══ Records for the exercise ══
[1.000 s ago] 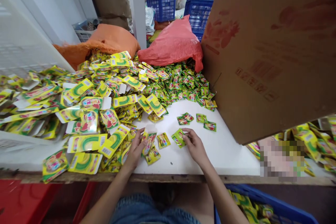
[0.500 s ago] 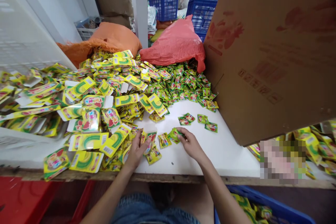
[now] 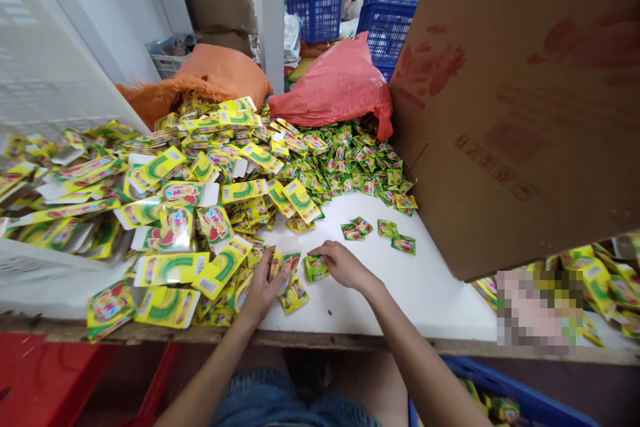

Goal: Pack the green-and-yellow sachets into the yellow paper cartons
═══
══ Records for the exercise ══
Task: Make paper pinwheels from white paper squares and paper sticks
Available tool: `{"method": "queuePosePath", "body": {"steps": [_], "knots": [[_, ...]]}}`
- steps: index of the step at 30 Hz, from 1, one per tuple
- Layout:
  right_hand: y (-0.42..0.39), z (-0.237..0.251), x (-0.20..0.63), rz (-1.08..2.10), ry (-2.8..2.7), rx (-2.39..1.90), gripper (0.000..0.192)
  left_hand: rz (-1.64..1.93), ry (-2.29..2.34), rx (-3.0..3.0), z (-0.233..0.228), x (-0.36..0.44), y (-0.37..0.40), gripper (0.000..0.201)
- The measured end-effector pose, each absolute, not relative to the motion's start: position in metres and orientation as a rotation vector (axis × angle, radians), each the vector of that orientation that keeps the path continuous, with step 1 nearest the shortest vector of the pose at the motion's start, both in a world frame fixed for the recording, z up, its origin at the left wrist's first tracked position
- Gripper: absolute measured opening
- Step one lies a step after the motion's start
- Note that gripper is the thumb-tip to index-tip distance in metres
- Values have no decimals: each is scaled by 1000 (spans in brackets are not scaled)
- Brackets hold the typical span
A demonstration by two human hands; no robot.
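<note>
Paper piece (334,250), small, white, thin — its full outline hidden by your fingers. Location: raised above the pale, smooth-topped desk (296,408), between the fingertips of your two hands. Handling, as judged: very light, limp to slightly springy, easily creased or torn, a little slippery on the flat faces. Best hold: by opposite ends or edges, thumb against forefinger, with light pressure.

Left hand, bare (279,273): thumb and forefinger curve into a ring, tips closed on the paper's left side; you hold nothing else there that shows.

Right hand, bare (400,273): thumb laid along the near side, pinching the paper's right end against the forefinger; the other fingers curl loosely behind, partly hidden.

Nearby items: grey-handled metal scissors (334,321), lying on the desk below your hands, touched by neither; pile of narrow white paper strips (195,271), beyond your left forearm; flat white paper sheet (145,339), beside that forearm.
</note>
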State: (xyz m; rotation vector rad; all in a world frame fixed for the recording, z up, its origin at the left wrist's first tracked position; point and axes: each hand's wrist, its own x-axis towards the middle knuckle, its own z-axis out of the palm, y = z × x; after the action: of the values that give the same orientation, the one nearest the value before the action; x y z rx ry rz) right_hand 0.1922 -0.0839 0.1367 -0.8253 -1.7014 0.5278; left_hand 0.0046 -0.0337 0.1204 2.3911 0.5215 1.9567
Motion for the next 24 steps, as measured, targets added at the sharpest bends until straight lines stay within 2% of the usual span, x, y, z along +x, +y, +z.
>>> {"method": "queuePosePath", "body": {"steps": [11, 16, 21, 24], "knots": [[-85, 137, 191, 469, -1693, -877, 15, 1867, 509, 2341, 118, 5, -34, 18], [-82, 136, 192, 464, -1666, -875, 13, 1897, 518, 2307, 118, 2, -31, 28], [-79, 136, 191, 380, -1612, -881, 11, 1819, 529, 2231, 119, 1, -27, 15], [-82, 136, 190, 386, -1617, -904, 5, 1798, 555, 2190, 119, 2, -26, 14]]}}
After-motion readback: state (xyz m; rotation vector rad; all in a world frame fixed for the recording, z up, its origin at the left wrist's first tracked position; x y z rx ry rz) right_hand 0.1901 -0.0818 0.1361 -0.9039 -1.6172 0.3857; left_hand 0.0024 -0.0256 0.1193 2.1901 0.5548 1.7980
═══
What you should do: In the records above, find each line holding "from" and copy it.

Answer for this exercise:
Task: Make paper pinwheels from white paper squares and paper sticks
- steps: index of the step at 30 Hz, from 1, one per tuple

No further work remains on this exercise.